My code uses strings to pass the encrypted data between the user interface and AES encryption class. I'm guessing that std::strings don't support the extended character set. So my question is: is there a way to instantiate an unsigned string, or will I have to find a way to replace all of my usage of strings?

Connor Spangler
  • 805
  • 2
  • 12
  • 29
  • This happens often on MS-Windows. They `char` is considered signed (even in mingwin and other Unix development tools ported to MS-Windows.) Under Linux, it is similar to an `unsigned char` (but still a separate type.) – Alexis Wilke May 11 '19 at 21:37

3 Answers3

18

std::string is really just a typedef, something like:

namespace std { 
   typedef basic_string<char> string;
}

It's fairly easy to create a variant for unsigned char:

typedef basic_string<unsigned char> ustring;

You will, however, have to change your code to use a ustring (or whatever name you prefer) instead of std::string though.
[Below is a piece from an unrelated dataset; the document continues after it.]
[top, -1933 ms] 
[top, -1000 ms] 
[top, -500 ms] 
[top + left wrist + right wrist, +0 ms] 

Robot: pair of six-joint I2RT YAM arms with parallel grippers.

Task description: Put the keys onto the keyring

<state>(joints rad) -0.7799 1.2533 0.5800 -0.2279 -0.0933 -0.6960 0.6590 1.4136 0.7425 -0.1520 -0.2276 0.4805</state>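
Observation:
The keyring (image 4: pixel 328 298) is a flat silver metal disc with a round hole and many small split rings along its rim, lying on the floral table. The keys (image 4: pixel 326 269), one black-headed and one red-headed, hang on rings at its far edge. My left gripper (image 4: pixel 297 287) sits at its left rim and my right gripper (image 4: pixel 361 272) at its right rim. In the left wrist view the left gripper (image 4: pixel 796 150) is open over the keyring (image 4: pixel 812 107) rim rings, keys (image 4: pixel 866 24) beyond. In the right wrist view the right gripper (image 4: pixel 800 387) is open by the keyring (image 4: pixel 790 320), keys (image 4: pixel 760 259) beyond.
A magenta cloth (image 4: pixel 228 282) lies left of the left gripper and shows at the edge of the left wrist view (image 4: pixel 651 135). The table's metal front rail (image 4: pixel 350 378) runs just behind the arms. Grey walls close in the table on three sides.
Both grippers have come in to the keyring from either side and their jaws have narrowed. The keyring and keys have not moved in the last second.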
Depending on how you've written your code, that may not require editing all the code though. In particular, if you have something like:

namespace crypto { 
   using std::string;

   class AES { 
      string data;
      // ..
    };
}

You can change the string type by changing only the using declaration:

namespace unsigned_types { 
    typedef std::basic_string<unsigned char> string;
}

// ...

namespace crypto {
    using unsigned_types::string;

    class AES {
        string data;
    };
}

Also note that different instantiations of a template are entirely separate types, even when the types over which they're intantiated are related, so the fact that you can convert implicitly between char and unsigned char doesn't mean you'll get a matching implicit conversion between basic_string<char> and basic_string<unsigned char>.

Jerry Coffin
  • 476,176
  • 80
  • 629
  • 1,111
3

std::string is nothing more or less than a specialization of the std::basic_string<> template, so you can simply do a

typedef std::basic_string<unsigned char> ustring;

to get what you want.


Note that the C/C++ standards do not define whether char is the signed or the unsigned variety, so any program that casts a char directly to a larger type invokes implementation defined behaviour.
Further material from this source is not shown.